◆ **WORK ORDER**
Give the data again in full, without pictures.

◆ **PROVIDED MATERIAL**
BEGIN
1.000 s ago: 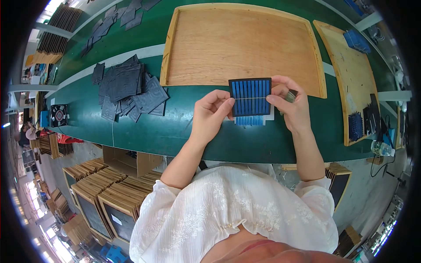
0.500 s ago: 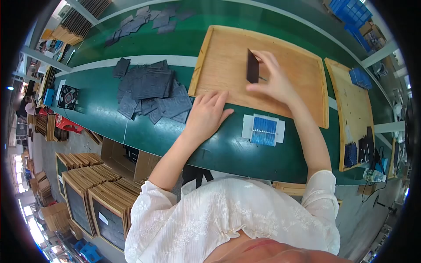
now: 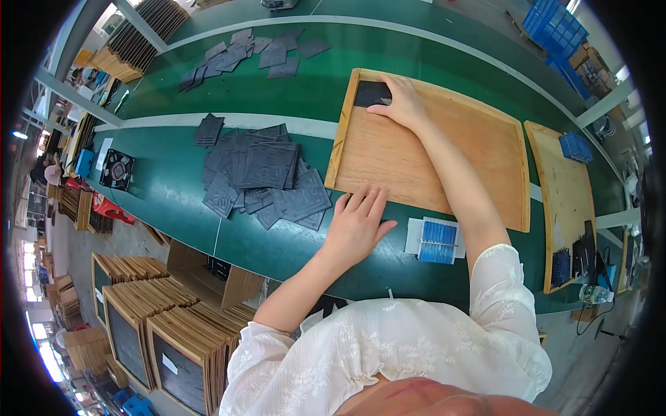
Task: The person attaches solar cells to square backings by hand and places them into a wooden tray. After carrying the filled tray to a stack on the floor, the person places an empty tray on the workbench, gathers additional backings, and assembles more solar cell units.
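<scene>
My right hand [image 3: 404, 105] is at the far left corner of a shallow wooden tray [image 3: 338, 154]. Its thumb and fingers grip the right side of a thin dark square sheet [image 3: 372, 93], which lies flat in that corner. My left hand [image 3: 355, 225] rests with fingers spread at the tray's near edge, holding nothing. Left of the tray is a loose heap of similar dark square sheets [image 3: 260, 166], several showing line patterns. A bundle of blue strips [image 3: 438, 242] on a white backing lies on the green table [image 3: 277, 253], beside my right forearm.
More dark sheets [image 3: 283, 55] are scattered across the far green surface. At left stands a small black fan [image 3: 117, 170]. A second wooden tray [image 3: 563, 187] on the right holds dark strips and a blue basket [image 3: 576, 148]. A plastic bottle [image 3: 595, 295] stands near it. Stacked wooden frames [image 3: 173, 326] fill the floor below.
My right hand has carried the upright dark sheet to the far left and laid it flat in the tray corner. My left hand stays near the tray's front edge. The view has shifted.
</scene>
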Available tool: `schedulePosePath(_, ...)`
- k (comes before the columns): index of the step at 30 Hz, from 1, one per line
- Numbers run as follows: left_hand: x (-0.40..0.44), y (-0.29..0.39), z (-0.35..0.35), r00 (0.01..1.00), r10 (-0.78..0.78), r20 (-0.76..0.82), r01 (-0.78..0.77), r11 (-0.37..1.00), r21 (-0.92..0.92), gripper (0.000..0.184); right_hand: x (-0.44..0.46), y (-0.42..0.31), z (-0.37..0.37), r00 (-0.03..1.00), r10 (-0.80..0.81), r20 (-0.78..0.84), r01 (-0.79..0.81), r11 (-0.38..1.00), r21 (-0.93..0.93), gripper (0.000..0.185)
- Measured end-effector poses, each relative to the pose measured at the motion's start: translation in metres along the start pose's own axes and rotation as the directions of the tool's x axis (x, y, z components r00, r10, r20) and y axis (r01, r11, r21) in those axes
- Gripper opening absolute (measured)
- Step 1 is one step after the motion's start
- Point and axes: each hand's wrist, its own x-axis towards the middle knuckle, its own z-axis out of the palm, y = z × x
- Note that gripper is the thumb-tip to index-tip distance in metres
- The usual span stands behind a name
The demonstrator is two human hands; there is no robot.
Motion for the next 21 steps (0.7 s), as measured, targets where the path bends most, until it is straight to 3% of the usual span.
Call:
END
◆ **SOLVED EXERCISE**
1.000 s ago: 
0.500 s ago: 
now: 
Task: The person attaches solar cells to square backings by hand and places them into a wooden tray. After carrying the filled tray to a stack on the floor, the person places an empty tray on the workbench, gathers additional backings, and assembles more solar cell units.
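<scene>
My right hand [image 3: 404, 105] is at the far left corner of a shallow wooden tray [image 3: 338, 154]. Its thumb and fingers grip the right side of a thin dark square sheet [image 3: 372, 93], which lies flat in that corner. My left hand [image 3: 355, 225] rests with fingers spread at the tray's near edge, holding nothing. Left of the tray is a loose heap of similar dark square sheets [image 3: 260, 166], several showing line patterns. A bundle of blue strips [image 3: 438, 242] on a white backing lies on the green table [image 3: 277, 253], beside my right forearm.
More dark sheets [image 3: 283, 55] are scattered across the far green surface. At left stands a small black fan [image 3: 117, 170]. A second wooden tray [image 3: 563, 187] on the right holds dark strips and a blue basket [image 3: 576, 148]. A plastic bottle [image 3: 595, 295] stands near it. Stacked wooden frames [image 3: 173, 326] fill the floor below.
My right hand has carried the upright dark sheet to the far left and laid it flat in the tray corner. My left hand stays near the tray's front edge. The view has shifted.
</scene>
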Available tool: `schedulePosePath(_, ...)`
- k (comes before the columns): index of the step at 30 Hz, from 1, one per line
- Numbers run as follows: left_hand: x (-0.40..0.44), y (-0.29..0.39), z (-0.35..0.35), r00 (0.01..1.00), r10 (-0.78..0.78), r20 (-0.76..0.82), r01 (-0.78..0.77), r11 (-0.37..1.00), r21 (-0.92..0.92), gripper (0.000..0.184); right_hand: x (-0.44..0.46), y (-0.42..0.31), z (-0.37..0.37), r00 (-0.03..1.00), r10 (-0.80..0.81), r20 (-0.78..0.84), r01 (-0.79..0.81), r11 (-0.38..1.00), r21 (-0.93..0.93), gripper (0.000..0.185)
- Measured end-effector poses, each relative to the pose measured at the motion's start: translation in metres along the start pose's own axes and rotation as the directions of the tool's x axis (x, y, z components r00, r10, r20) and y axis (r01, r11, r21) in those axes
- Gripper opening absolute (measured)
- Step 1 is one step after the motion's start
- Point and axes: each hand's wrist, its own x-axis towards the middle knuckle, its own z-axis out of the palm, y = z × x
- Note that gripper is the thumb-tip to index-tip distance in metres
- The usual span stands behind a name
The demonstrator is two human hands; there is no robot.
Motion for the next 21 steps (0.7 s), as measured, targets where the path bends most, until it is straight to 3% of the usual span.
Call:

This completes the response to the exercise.